• [Instructions to follow] Please repeat the lines below, exactly and only, from the one that holds "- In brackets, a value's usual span" through the one that holds "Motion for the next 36".

• [Record excerpts]

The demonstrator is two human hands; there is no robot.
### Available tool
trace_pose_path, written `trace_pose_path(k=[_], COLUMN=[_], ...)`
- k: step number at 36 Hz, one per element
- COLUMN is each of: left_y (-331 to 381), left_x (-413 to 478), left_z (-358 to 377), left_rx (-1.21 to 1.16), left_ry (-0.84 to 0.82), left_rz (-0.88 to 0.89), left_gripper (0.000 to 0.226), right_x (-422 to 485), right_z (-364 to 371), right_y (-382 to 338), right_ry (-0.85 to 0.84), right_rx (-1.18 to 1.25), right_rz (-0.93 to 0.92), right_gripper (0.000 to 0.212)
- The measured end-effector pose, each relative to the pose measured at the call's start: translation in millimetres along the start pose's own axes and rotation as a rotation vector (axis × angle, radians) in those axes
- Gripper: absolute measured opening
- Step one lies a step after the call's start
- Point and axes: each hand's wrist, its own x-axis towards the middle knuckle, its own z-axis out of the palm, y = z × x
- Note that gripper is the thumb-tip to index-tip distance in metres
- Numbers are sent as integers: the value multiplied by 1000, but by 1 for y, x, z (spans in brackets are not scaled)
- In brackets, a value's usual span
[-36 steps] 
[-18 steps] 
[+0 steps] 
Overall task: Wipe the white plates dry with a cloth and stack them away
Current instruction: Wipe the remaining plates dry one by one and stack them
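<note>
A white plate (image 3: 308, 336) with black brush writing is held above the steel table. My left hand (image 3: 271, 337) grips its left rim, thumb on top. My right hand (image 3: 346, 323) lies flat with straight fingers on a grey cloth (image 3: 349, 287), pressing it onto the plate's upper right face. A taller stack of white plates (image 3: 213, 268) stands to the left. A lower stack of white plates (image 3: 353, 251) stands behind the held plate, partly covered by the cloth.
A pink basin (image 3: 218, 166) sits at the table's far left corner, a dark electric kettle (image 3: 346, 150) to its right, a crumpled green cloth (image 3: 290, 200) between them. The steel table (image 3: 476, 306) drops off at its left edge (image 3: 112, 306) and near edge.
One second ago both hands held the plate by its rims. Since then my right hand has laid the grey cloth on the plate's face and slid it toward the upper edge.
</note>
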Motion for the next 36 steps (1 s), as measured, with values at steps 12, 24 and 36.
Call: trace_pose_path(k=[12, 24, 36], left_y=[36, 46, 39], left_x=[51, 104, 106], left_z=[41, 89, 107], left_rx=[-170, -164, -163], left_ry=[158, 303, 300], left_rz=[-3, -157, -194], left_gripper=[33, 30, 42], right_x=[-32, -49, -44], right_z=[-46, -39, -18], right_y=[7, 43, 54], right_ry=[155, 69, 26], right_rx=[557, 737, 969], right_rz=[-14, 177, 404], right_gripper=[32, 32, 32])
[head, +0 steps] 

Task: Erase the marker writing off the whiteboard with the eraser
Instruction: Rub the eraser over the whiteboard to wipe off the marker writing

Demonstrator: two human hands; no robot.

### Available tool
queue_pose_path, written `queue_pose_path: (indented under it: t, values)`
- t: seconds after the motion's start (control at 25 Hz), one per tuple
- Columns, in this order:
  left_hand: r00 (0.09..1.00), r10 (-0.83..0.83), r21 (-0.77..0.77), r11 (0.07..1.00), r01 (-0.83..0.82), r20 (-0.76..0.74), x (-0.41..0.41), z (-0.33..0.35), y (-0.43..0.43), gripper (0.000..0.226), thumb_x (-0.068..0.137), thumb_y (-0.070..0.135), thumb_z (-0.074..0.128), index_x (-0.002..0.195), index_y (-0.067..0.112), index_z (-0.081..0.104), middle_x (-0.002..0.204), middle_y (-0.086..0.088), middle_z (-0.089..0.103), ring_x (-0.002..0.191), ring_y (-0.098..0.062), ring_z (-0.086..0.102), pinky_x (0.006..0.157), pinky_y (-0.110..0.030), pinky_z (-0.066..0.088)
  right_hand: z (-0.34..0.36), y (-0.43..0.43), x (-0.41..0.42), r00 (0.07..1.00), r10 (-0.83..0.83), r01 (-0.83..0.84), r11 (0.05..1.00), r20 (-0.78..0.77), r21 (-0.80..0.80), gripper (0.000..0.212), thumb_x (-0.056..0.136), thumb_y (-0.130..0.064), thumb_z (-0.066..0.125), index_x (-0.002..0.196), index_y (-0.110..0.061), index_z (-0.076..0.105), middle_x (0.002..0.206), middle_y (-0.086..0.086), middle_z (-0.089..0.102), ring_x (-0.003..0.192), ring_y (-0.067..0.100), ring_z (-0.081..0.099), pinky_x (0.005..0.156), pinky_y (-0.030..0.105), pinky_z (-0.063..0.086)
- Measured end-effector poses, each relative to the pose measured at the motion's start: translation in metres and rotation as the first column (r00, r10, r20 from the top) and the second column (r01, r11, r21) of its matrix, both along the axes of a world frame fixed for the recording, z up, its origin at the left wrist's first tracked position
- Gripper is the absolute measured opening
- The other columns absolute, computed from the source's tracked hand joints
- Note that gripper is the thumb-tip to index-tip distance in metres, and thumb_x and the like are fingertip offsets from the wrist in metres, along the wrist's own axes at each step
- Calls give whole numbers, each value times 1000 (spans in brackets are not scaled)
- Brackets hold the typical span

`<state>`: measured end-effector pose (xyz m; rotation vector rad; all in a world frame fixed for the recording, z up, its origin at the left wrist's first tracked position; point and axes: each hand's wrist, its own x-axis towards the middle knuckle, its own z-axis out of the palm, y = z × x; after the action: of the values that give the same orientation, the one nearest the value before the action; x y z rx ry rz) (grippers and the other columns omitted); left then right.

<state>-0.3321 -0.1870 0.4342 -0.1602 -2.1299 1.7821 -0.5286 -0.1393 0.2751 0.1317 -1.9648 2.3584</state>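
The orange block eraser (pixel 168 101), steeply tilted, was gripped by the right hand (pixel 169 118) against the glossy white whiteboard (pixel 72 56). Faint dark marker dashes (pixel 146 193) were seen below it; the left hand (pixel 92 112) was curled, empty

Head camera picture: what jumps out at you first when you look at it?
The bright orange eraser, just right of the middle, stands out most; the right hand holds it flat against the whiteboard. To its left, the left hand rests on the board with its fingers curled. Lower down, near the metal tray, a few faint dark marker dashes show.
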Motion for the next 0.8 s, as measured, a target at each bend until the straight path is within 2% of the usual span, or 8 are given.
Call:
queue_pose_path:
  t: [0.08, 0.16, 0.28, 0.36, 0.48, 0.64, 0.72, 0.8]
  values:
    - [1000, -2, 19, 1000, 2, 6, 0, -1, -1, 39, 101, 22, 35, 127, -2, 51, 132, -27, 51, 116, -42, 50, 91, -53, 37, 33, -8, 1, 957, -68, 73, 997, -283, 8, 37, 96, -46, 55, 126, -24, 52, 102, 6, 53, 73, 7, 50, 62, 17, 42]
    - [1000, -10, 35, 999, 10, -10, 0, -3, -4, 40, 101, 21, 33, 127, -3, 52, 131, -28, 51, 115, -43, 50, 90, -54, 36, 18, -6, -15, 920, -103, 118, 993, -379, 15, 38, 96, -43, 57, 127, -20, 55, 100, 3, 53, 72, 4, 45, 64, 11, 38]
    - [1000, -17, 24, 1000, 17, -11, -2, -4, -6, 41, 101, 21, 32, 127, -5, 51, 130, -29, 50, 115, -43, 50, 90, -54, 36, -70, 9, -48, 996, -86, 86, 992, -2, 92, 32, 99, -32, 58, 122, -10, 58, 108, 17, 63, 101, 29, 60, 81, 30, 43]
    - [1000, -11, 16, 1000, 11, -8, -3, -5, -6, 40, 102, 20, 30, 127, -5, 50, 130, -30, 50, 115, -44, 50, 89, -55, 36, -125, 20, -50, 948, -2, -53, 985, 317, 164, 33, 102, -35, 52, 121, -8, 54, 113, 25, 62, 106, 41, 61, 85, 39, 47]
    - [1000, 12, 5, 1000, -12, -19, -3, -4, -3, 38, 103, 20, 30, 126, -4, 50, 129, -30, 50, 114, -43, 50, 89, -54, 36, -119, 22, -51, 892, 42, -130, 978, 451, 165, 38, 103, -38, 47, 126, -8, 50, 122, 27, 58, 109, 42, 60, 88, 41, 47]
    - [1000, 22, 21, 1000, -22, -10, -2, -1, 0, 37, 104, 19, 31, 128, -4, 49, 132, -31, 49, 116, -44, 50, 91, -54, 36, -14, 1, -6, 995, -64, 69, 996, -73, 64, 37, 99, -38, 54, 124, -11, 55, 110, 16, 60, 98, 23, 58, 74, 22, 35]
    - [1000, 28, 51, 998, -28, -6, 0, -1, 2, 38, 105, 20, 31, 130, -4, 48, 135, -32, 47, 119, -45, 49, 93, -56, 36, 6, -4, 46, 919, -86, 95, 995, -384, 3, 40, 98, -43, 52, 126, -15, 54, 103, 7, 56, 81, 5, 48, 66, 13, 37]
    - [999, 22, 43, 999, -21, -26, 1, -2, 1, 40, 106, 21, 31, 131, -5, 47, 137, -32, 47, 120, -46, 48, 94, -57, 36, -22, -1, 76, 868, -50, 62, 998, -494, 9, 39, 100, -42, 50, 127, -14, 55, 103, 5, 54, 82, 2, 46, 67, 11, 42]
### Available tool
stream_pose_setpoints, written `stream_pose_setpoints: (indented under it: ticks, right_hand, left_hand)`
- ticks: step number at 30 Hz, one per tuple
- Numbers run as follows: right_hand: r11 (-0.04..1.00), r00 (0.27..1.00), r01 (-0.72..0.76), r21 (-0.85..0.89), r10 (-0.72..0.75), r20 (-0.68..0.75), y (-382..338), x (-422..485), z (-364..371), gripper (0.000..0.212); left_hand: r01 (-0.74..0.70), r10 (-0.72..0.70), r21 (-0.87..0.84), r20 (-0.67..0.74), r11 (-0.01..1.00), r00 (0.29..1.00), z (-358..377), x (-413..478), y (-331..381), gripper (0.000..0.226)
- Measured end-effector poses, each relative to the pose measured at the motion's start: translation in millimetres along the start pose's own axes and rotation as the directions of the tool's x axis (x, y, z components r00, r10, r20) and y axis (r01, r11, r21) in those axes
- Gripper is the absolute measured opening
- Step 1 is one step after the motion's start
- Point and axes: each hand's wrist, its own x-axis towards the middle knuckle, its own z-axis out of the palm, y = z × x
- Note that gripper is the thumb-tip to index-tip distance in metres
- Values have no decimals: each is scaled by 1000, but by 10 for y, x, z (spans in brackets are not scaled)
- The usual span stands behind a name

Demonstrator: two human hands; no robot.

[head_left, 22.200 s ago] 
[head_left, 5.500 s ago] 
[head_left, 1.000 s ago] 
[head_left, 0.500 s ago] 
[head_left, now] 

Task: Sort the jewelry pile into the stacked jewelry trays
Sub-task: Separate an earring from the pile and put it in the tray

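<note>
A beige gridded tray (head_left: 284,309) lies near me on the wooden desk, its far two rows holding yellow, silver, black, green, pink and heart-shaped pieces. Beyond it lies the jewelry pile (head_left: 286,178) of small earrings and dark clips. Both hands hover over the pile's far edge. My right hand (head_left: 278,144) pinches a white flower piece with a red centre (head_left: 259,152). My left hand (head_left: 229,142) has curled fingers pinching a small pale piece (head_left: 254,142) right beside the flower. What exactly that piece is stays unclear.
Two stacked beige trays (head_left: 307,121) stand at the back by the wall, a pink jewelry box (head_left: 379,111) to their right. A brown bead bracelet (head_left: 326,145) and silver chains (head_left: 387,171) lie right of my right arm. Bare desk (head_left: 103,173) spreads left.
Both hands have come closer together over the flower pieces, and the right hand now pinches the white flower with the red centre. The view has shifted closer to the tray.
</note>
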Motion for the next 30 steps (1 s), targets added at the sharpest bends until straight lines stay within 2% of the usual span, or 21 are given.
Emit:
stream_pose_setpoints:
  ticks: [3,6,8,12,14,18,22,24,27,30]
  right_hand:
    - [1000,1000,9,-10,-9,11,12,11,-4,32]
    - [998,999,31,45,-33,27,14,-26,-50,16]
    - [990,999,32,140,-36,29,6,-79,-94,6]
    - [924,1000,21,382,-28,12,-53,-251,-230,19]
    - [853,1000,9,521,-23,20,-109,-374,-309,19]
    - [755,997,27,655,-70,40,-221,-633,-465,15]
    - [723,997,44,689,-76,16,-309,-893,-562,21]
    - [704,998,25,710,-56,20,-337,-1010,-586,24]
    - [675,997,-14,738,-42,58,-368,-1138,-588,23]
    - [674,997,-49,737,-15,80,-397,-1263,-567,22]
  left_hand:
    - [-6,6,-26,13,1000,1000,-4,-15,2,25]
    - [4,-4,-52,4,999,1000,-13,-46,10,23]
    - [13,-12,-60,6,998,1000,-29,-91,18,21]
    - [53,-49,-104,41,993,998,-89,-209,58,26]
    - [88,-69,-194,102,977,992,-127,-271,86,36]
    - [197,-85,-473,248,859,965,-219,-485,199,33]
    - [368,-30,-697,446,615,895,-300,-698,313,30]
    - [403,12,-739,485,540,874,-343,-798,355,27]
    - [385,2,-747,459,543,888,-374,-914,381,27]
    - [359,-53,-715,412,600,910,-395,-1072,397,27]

• [Answer to this task]
- In brackets, a value's usual span
[-36 steps] 
[-18 steps] 
[+0 steps] 
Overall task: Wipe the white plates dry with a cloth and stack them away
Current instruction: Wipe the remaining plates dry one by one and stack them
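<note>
A white plate (image 3: 308, 336) with black brush writing is held above the steel table. My left hand (image 3: 271, 337) grips its left rim, thumb on top. My right hand (image 3: 346, 323) lies flat with straight fingers on a grey cloth (image 3: 349, 287), pressing it onto the plate's upper right face. A taller stack of white plates (image 3: 213, 268) stands to the left. A lower stack of white plates (image 3: 353, 251) stands behind the held plate, partly covered by the cloth.
A pink basin (image 3: 218, 166) sits at the table's far left corner, a dark electric kettle (image 3: 346, 150) to its right, a crumpled green cloth (image 3: 290, 200) between them. The steel table (image 3: 476, 306) drops off at its left edge (image 3: 112, 306) and near edge.
One second ago both hands held the plate by its rims. Since then my right hand has laid the grey cloth on the plate's face and slid it toward the upper edge.
</note>
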Motion for the next 36 steps (1 s), as measured, with values at steps 12, 24 and 36.

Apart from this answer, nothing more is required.